Director: Ho Meng-Hua
Screenwriters: I. Kuang

Institute History

  • 1999 Sundance Film Festival

Description

“It's the sensation of the century,” screams a greedy showman when he hears that a ten-story-tall ape has been unearthed in the aftermath of a violent earthquake in the Himalayas. Johnnie Fang (The Killer’s Danny Lee, aka Li Hsiu-Hsien), a heartbroken explorer, is enlisted to help capture the ape, nicknamed Peking Man.
So it’s off to India to capture the beast, but poor Johnnie starts thinking about his ex-girlfriend and gets lost in the jungle, only to be plucked from his romantic haze by a giant hairy palm. He escapes death and is rescued by Ah Wei (Evelyne Kraft), a blonde jungle goddess, always on the verge of losing her top. Orphaned in a plane crash, she was adopted by the ape, who taught her the laws of the jungle. After swingin’ through the trees, Johnnie and his new girlfriend take Peking back to Hong Kong, where the poor creature is tormented, breaks free, and stomps through the panic-stricken colony.
There’s no 1997 takeover subtext in this Eastern treat; just a shameless cash-in on Dino De Laurentiis’s 1976 King Kong. Mighty Peking Man cost six million dollars and was over a year in the making, with locations in Mysore, India and a special-effects team from Japan. It’s a high camp orgy that uses almost every exploitation cinema cliché, from side-splitting dubbing to mondo animal battles (python versus tiger), out-of-place melodrama, disco numbers, quicksand, elephants demolishing a village, fleeing natives, a jungle babe, and fleets of toy cars kicked in the air by the ape’s hairy feet.

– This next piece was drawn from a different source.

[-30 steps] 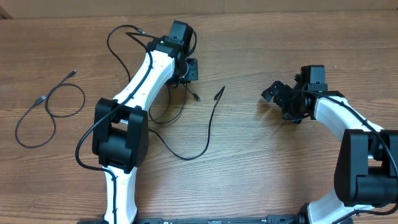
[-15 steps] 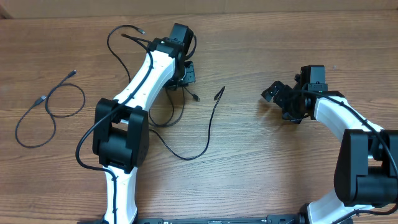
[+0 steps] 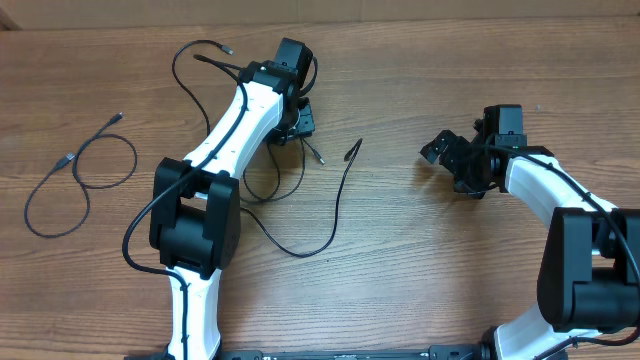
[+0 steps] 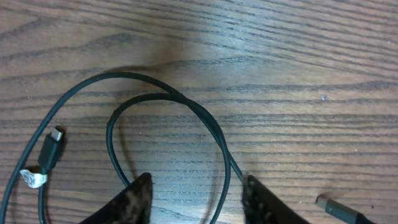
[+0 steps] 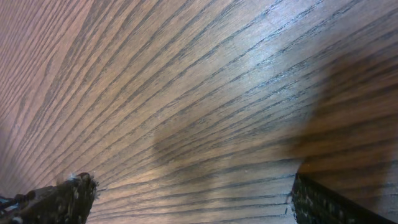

Mighty Peking Man is a blueprint for shameless midnight enjoyment, with “Made in Hong Kong” stamped on the back.


Ho Meng-Hua, Director
Ho Meng-Hua was born in 1923 in
Guangdong, China. He attended the Shanghai Drama Institute and started work as a cinematographer in 1955. He joined the Shaw Brothers in 1960, first directing melodramas, then later sword-play adventures. In 1980 he began work in film and television in Taiwan. Among his many works are Killer Darts, Vengeance Is a Golden Blade, Lady of Steel, Black Magic, The Oily Maniac, The Vengeful Beauty, and Shaolin Hand Lock.